_INSTRUCTIONS FOR THE TASK_
Your response should consist of every line below, reproduced without alteration.

_THE RECORDS_
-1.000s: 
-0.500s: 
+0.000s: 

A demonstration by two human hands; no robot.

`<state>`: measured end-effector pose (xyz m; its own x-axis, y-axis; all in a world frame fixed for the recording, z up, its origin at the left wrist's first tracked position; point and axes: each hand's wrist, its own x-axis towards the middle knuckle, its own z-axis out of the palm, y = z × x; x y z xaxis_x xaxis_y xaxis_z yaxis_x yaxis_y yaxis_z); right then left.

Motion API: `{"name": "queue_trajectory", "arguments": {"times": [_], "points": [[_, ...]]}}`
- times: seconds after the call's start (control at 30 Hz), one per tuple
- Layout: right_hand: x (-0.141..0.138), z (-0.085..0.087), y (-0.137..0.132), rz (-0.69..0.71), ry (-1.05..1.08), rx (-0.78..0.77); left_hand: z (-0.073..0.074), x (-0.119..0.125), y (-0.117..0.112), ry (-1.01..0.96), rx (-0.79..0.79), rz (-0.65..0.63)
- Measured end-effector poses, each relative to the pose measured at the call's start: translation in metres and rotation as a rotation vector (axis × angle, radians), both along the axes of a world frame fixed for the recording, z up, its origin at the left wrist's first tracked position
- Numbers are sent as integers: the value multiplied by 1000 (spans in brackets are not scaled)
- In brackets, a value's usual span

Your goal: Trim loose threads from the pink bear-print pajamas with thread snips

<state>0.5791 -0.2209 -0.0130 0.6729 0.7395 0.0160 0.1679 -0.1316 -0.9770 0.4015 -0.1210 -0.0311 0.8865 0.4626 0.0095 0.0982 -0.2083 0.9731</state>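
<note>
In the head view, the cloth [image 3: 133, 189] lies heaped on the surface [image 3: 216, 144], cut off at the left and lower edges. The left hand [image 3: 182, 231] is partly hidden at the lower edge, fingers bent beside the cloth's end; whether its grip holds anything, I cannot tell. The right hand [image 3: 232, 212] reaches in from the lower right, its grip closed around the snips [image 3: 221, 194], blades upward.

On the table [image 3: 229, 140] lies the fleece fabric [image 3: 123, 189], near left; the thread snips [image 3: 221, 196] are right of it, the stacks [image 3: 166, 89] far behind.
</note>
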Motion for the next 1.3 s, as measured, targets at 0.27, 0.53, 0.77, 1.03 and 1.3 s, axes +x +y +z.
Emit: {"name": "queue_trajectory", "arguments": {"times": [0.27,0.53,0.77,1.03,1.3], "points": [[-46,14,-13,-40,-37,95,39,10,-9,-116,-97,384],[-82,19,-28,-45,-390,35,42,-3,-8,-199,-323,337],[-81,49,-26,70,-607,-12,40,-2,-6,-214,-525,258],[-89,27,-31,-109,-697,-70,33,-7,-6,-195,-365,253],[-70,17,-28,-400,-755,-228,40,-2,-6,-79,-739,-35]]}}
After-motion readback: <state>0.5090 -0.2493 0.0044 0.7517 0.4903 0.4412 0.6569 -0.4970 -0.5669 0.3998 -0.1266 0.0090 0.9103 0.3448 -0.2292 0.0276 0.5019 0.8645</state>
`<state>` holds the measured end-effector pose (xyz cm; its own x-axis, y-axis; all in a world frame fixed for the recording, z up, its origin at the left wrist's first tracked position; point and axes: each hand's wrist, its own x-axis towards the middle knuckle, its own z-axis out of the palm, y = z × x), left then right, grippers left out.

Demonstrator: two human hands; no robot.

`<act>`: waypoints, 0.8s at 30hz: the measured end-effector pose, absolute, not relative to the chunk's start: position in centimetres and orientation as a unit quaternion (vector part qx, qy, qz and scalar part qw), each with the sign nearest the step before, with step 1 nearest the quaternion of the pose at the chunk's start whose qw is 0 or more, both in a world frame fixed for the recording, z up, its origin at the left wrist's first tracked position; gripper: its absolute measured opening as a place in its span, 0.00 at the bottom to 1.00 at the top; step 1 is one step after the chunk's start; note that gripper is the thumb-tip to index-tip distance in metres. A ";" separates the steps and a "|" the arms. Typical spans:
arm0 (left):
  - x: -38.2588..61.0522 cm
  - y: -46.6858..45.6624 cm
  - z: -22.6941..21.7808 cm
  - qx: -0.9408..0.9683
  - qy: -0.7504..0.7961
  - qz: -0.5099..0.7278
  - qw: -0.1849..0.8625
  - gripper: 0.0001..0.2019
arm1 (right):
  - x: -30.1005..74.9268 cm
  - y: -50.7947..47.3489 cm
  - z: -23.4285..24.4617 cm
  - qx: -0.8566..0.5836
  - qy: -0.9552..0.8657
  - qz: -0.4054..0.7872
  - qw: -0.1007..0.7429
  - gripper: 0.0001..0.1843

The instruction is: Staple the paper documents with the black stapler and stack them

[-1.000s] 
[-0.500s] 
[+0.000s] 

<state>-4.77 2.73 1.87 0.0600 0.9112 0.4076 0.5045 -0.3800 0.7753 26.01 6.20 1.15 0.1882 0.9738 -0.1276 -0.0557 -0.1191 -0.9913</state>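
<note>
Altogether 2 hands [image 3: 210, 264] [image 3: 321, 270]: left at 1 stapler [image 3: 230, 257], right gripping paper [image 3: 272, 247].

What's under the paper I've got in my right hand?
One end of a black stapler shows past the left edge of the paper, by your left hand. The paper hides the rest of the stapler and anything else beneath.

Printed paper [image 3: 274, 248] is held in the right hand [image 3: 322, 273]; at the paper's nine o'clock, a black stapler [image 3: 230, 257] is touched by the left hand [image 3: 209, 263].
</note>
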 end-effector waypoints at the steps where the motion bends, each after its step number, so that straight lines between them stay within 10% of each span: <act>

_SOLUTION FOR THIS TASK_
-1.000s: 
-0.500s: 
+0.000s: 

A demonstration by two human hands; no robot.

`<state>`: measured end-effector pose (xyz m; its own x-axis, y-axis; all in a world frame fixed for the recording, z up, its origin at the left wrist's first tracked position; point and axes: each hand's wrist, its own x-axis towards the middle knuckle, its own z-axis out of the palm, y = z × x; x y z xaxis_x xaxis_y xaxis_z yaxis_x yaxis_y yaxis_z); right then left.

Motion API: `{"name": "queue_trajectory", "arguments": {"times": [_], "points": [[_, ...]]}}`
- times: seconds after the call's start (control at 30 Hz), one per tuple
- Layout: right_hand: x (-0.141..0.138), z (-0.085..0.087), y (-0.137..0.132), rz (-0.69..0.71), ry (-1.05..1.08), rx (-0.78..0.77); left_hand: z (-0.073..0.074), x (-0.119..0.125), y (-0.117..0.112), ry (-1.01..0.96), rx (-0.79..0.79), rz (-0.65..0.63)
- Measured end-effector poses, each relative to the pose measured at the call's start: translation in metres and rotation as a rotation vector (axis × angle, radians), both along the axes of a world frame fixed for the recording, z up, its origin at the left wrist's first tracked position
- Numbers are sent as integers: the value multiplied by 1000 (spans in brackets are not scaled)
- In brackets, a value's usual span

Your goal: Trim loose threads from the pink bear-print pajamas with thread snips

<state>0.5791 -0.2209 -0.0130 0.6729 0.7395 0.0160 0.1679 -0.1316 -0.9770 0.4015 -0.1210 -0.0311 0.8865 0.4626 0.0095 0.0982 -0.2083 0.9731</state>
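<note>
In the head view, the cloth [image 3: 133, 189] lies heaped on the surface [image 3: 216, 144], cut off at the left and lower edges. The left hand [image 3: 182, 231] is partly hidden at the lower edge, fingers bent beside the cloth's end; whether its grip holds anything, I cannot tell. The right hand [image 3: 232, 212] reaches in from the lower right, its grip closed around the snips [image 3: 221, 194], blades upward.

On the table [image 3: 229, 140] lies the fleece fabric [image 3: 123, 189], near left; the thread snips [image 3: 221, 196] are right of it, the stacks [image 3: 166, 89] far behind.
</note>
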Motion for the next 1.3 s, as measured, targets at 0.27, 0.53, 0.77, 1.03 and 1.3 s, axes +x +y +z.
Emit: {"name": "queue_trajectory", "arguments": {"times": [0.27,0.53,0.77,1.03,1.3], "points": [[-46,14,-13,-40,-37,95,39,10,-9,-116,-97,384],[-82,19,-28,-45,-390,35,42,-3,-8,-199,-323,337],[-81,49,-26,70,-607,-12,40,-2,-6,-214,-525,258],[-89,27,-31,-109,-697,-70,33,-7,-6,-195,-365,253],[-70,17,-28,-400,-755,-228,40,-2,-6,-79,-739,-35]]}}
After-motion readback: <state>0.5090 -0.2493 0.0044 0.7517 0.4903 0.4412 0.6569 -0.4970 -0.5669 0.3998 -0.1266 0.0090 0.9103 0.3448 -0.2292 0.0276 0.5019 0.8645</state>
`<state>` holds the measured end-effector pose (xyz cm; its own x-axis, y-axis; all in a world frame fixed for the recording, z up, its origin at the left wrist's first tracked position; point and axes: each hand's wrist, its own x-axis towards the middle knuckle, its own z-axis out of the palm, y = z × x), left then right, grippers left out.

Demonstrator: two human hands; no robot.

`<act>`: waypoints, 0.8s at 30hz: the measured end-effector pose, absolute, not relative to the chunk's start: position in centimetres and orientation as a unit quaternion (vector part qx, qy, qz and scalar part qw), each with the sign nearest the step before, with step 1 nearest the quaternion of the pose at the chunk's start whose qw is 0 or more, both in a world frame fixed for the recording, z up, its origin at the left wrist's first tracked position; gripper: its absolute measured opening as a place in its span, 0.00 at the bottom to 1.00 at the top; step 1 is one step after the chunk's start; note that gripper is the thumb-tip to index-tip distance in metres. A ";" separates the steps and a "|" the arms. Typical spans:
arm0 (left):
  - x: -38.2588..61.0522 cm
  - y: -46.6858..45.6624 cm
  - z: -22.6941..21.7808 cm
  - qx: -0.9408..0.9683
  - qy: -0.7504..0.7961
  - qz: -0.5099..0.7278
  - qw: -0.1849..0.8625
  - gripper: 0.0001..0.2019
arm1 (right):
  - x: -30.1005..74.9268 cm
  - y: -50.7947..47.3489 cm
  - z: -23.4285..24.4617 cm
  - qx: -0.8566..0.5836
  - qy: -0.9552..0.8657
  - qz: -0.4054..0.7872
  - qw: -0.1007..0.7429
  - gripper: 0.0001..0.1843

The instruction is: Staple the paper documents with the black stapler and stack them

[-1.000s] 
[-0.500s] 
[+0.000s] 

<state>-4.77 2.73 1.87 0.0600 0.9112 0.4076 0.5045 -0.3800 0.7753 26.01 6.20 1.15 0.1882 0.9738 -0.1276 -0.0557 -0.1191 -0.9913</state>
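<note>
Altogether 2 hands [image 3: 210, 264] [image 3: 321, 270]: left at 1 stapler [image 3: 230, 257], right gripping paper [image 3: 272, 247].

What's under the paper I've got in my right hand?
One end of a black stapler shows past the left edge of the paper, by your left hand. The paper hides the rest of the stapler and anything else beneath.

Printed paper [image 3: 274, 248] is held in the right hand [image 3: 322, 273]; at the paper's nine o'clock, a black stapler [image 3: 230, 257] is touched by the left hand [image 3: 209, 263].
</note>
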 end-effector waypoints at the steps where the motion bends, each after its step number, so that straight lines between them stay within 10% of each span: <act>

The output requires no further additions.